Periodismo “responsable”

 

“Los periodistas no roban información legalmente protegida, no violan las leyes de los Estados democráticos…”, escribió recientemente el periodista español Antonio Caño para El País (no hay periodistas peruanos que rebatir al respecto porque es rarísimo que alguno levante la cabeza por encima del acontecer local). Pero nuestras “democracias” no solo carecen de transparencia, sino que la detestan y se adjudican el derecho de limitar el acceso ciudadano a todo lo que consideran, de manera totalmente arbitraria, secretos de Estado.

 

Los más grandes destapes del periodismo han llegado de la mano de información “robada”, información que ciertos agentes poderosos guardaban bajo siete llaves. Como cualquier persona despierta entiende, además, estos Estados “democráticos” violan sus propias leyes y el derecho internacional de manera rutinaria, lo que nos pone ante una primacía del poder por el poder mismo, y ante la absoluta necesidad de disidencia, de rebeldía.
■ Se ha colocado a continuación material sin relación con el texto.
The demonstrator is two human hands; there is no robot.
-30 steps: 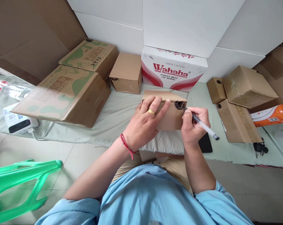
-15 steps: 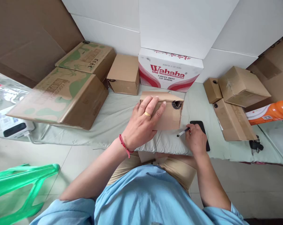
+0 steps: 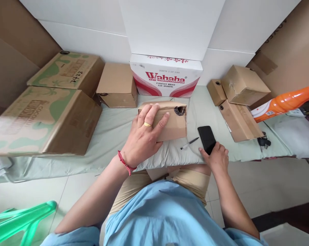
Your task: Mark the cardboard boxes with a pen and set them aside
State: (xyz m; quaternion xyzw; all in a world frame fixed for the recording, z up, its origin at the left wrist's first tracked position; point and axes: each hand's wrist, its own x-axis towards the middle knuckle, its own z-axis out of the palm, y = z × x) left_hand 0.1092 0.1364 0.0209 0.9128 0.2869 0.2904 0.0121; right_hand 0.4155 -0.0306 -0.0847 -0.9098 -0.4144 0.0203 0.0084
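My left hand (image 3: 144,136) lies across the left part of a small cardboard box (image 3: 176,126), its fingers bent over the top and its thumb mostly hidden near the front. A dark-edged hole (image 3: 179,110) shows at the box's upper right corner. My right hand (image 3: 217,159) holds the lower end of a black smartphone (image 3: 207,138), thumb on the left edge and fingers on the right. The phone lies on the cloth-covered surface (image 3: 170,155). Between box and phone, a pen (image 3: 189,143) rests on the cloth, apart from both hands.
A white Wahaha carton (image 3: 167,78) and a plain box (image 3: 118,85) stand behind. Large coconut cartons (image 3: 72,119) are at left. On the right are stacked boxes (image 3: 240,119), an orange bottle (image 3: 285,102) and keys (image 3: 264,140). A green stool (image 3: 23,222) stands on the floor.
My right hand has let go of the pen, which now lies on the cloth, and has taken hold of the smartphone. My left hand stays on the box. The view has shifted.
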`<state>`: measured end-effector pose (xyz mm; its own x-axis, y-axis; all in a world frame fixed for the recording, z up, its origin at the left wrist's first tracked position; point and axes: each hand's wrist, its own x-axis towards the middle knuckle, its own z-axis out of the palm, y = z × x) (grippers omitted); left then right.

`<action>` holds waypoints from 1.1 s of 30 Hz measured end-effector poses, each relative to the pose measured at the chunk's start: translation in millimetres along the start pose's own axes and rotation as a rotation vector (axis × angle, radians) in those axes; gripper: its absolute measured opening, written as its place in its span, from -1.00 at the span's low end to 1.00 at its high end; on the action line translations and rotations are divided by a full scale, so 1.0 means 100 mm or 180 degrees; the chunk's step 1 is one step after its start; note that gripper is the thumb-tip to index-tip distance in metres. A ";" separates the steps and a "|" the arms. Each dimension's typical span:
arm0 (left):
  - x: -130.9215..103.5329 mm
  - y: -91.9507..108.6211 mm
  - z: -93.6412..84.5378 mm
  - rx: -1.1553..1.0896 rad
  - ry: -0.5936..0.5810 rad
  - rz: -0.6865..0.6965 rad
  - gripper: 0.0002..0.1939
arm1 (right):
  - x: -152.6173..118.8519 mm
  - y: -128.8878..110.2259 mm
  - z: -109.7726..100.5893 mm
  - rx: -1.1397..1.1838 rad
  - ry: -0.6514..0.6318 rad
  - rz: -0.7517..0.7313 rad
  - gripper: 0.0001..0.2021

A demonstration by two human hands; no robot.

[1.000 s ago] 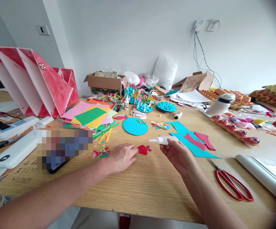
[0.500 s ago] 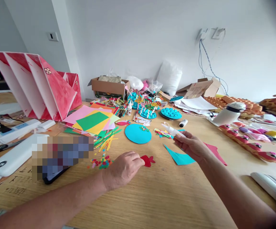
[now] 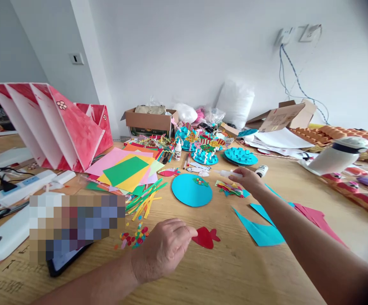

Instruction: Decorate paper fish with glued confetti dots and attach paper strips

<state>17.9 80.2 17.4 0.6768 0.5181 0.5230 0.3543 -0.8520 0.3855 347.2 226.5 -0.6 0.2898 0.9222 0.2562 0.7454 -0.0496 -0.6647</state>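
My left hand (image 3: 166, 250) pinches the left end of a red paper fish (image 3: 205, 237) low over the wooden table. Further back and to the right, my right hand (image 3: 246, 178) is closed on a small white tube (image 3: 227, 173) whose tip points left. Between the hands and farther off lies a blue paper circle (image 3: 190, 192) with a small green fish (image 3: 200, 181) on its upper right part. Small coloured dots (image 3: 137, 237) are scattered just left of my left hand.
Stacked coloured paper (image 3: 125, 169) and paper strips (image 3: 149, 199) lie at the left, near a phone. Blue offcuts (image 3: 260, 231) lie under the right forearm's side. A black-capped bottle (image 3: 262, 170) and a white flask (image 3: 339, 156) are at the right.
My right hand has moved forward with the white tube, away from the blue offcuts. My left hand still holds the red fish. The camera view has shifted.
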 end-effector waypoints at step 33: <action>0.27 -1.07 -0.62 0.1767 -0.1390 -0.2470 -0.88 | -1.59 -0.85 -0.08 -0.0872 -0.0017 -0.2074 -0.78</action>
<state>-41.4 189.6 37.0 0.2722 0.9589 -0.0807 0.9622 -0.2700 0.0372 243.0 81.0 20.8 -0.2694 0.7987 0.5380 0.8906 0.4192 -0.1764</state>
El accionar de estos estados canallas es travestido como legítimo diariamente por obra y gracia del periodismo “respetable” y sus voceros, como Caño, quien considera un grave error llamar “periodista” a Assange.

 

Pero Julian Assange ha recibido muchos más premios periodísticos que Caño y todos sus detractores y ha revelado verdades urgentes en cantidades que ni siquiera podrían soñar. El último fue bastante reciente (abril de 2019), y se creó en honor a la periodista maltesa Daphne Galizia, asesinada cobardemente en 2017. En 2011, Assange ganó el Premio Sydney por la Paz, que solo ha sido entregado a cinco personas, entre ellas Nelson Mandela, por su “excepcional coraje e iniciativa en la búsqueda de los derechos humanos”. El mismo año ganó también el Premio Martha Gellhorn, concedido a periodistas “cuyo trabajo ha penetrado en la versión de eventos aceptada y relatado una verdad impalpable que expone la propaganda establecida, o mentiras oficiales”.

 

De manera que Julian Assange es, en realidad, mucho más que un periodista, sobre todo si nos atenemos al concepto de Caño, quien explica que “los periodistas no defienden más causa en una sociedad democrática que la del ejercicio de su trabajo en libertad”. Pero las palabras “democracia” y “libertad”, al menos en el discurso mediático corporativo, no son más que muletillas.  Como muchas otras de las que han abusado, va perdiendo sentido y credibilidad. Si seguimos arrastrando este pesado lastre llamado periodismo corporativo, terminaremos exigiendo alguna dictadura.

 

 

Publicado en Hildebrandt en sus 13, el día 7 de junio de 2019.